PROBLEM REQUIREMENTS — In the entries below, find the line with "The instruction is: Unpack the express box" and the line with "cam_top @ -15"; copy them and every line between them exactly, but not the pictures.

Data records —
::::

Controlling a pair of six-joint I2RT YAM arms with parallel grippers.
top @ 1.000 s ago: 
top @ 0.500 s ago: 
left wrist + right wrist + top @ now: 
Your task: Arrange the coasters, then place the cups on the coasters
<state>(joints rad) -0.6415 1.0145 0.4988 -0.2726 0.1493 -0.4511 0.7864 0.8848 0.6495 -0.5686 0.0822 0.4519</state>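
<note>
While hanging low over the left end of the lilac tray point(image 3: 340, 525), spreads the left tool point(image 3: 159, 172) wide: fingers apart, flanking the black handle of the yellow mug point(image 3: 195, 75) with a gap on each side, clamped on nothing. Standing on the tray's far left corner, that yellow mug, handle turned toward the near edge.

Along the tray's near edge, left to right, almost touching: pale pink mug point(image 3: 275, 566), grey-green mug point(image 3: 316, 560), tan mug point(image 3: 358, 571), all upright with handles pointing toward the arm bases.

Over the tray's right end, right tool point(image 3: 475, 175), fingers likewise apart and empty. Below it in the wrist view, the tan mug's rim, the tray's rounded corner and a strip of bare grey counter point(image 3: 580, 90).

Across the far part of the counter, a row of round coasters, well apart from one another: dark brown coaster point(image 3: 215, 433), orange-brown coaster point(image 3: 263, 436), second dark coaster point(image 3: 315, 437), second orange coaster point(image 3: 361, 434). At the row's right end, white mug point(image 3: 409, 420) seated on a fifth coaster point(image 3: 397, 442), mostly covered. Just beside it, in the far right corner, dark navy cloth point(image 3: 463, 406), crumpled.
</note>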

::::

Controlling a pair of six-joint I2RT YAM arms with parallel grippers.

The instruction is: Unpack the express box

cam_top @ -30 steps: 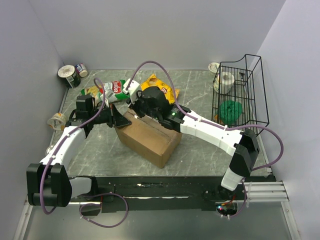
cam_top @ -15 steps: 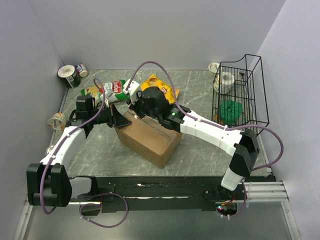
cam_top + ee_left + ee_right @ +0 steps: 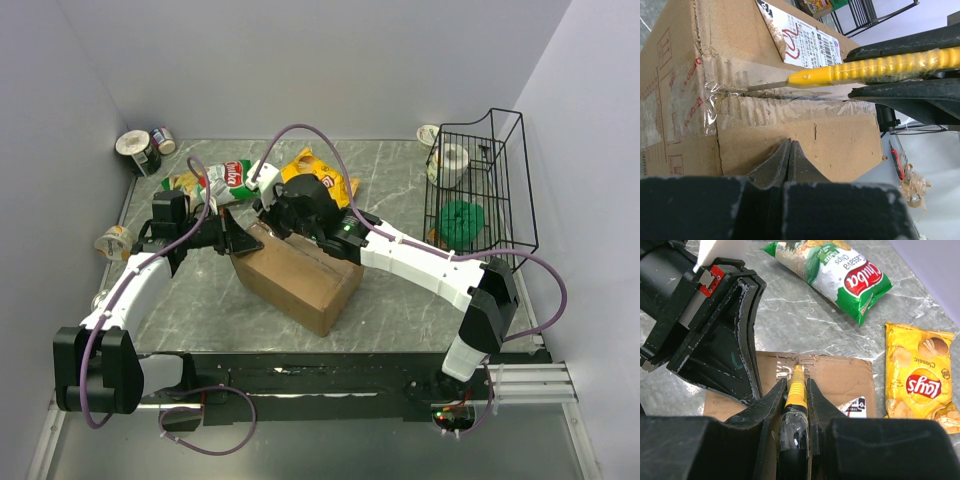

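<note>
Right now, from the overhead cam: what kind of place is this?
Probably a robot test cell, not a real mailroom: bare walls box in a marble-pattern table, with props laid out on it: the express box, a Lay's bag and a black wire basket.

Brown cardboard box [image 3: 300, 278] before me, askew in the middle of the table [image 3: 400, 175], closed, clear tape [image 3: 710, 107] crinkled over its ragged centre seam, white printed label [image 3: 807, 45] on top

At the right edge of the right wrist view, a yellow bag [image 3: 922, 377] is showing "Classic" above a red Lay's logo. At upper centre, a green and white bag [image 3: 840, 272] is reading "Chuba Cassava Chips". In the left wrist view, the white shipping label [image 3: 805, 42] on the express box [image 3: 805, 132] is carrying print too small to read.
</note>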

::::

WRITTEN RESPONSE —
The instruction is: Unpack the express box

cam_top @ -30 steps: 
cam_top @ -15 steps: 

The exercise requires no further work.